Monday, November 10, 2008

I wanted to write about Bobby Jindal and 2012...

...but I guess I'm a little late. He's being talked about everywhere. You know, Indian-American, Catholic, age 37, Governor of Louisiana, graduated from Brown and turned down Harvard Medical School and Yale Law School to attend Oxford on a Rhodes Scholarship, worked briefly in the private sector before devoting himself to public service, and blah, blah, blah...the Republican Barack Obama! Put me on the Jindal bandwagon (everyone says he's brilliant) but I'll bet he waits until 2016. Remember, he's young, and I'm hoping Obama does so well that no one serious challenges him. It's my opinion that it was George H. W. Bush's sky-high approval ratings after the Gulf War that discouraged such Democratic luminaries as Mario Cuomo and Al Gore from making a run in 1992. This inadvertently opened the door for a southern governor by the name of Bill Clinton. I also believe Clinton began his race hoping to sow the seeds for a future run or be selected as someone else's running mate. But the field that year was weak, Bush's approval ratings collapsed with the economy, and Ross Perot siphoned off just enough votes from the Republican to throw the election to Clinton.

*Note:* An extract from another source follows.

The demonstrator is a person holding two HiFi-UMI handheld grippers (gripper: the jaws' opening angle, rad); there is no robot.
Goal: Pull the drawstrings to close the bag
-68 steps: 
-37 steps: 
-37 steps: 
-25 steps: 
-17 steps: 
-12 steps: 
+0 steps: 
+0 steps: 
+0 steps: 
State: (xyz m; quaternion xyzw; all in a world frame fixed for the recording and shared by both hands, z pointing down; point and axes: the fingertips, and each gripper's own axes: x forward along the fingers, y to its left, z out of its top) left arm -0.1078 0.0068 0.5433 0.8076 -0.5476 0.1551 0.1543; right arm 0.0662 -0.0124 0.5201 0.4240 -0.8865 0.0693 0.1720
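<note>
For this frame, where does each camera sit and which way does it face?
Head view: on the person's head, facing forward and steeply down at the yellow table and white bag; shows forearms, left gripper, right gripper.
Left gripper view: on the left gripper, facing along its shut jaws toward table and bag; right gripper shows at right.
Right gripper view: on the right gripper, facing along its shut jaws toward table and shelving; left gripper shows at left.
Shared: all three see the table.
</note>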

So if Bobby Jindal isn't the guy for 2012, who is? Let me play Great Mentioner for a moment and throw in four names (that have already been mentioned by others): Mitch Daniels, Governor of Indiana; Mike Pence, Congressman from Indiana and the thinking man's Evangelical; Paul Ryan, Congressman from Wisconsin; and Eric Cantor, Congressman from Virginia and the only Republican Jew from the lower house. They are all highly respected individuals.

As for Sarah Palin, Mitt Romney, Mike Huckabee, and anyone else from the 2008 race, fuhgeddaboudit! They're all history.